**WHAT THE TASK REQUIRES:** Supply the number of lines below containing "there", nothing else.

**PROVIDED DATA:**

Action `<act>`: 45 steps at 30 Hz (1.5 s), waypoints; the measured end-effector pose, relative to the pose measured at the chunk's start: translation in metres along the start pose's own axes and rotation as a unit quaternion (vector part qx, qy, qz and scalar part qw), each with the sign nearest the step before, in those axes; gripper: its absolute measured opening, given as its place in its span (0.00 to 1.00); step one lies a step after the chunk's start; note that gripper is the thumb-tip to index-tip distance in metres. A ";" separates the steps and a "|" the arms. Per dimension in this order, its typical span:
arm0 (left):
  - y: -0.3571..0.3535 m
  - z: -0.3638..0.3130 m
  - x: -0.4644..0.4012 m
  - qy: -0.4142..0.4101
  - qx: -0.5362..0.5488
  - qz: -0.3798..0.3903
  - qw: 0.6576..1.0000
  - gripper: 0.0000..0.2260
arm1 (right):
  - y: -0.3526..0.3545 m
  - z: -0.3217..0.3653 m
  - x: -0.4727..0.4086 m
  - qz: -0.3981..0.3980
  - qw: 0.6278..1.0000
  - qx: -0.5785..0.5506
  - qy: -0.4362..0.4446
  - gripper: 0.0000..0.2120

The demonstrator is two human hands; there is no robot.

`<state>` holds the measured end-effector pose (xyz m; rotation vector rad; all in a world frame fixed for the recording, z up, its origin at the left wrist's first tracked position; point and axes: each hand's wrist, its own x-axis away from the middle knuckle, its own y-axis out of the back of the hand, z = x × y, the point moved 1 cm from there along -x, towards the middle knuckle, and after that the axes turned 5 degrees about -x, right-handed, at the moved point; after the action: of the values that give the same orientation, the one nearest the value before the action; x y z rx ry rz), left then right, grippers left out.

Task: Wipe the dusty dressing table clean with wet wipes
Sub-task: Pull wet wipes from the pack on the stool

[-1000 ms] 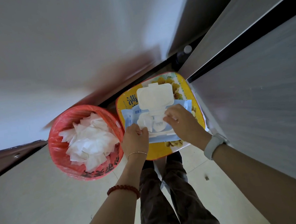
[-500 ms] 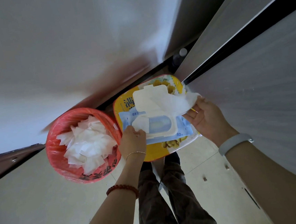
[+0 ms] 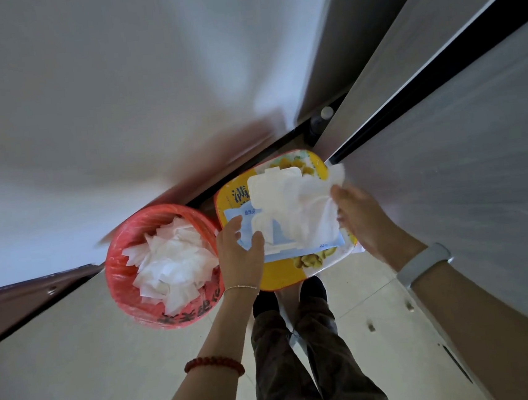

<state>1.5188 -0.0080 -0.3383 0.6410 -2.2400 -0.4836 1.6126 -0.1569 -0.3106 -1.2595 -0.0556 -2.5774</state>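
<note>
A blue wet wipe pack (image 3: 293,245) with its white flip lid (image 3: 268,188) open lies on a yellow stool seat (image 3: 279,275). My left hand (image 3: 239,254) presses down on the pack's left end with fingers spread. My right hand (image 3: 364,219) pinches a white wet wipe (image 3: 312,208) that stretches from the pack's opening up to the right. The grey dressing table front (image 3: 462,164) rises along the right side.
A red-lined bin (image 3: 136,292) full of used white wipes (image 3: 171,260) stands left of the stool. My legs and dark shoes (image 3: 300,325) are on the pale tiled floor below it. A white wall fills the upper left.
Both hands were at the pack's opening a second ago. My right hand has since drawn a wipe out and up to the right, while my left hand stays on the pack.
</note>
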 end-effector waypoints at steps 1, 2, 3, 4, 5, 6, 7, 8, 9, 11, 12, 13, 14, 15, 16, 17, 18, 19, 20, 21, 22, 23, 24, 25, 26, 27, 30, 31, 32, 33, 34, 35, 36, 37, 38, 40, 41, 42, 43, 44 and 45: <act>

**RESPONSE:** 2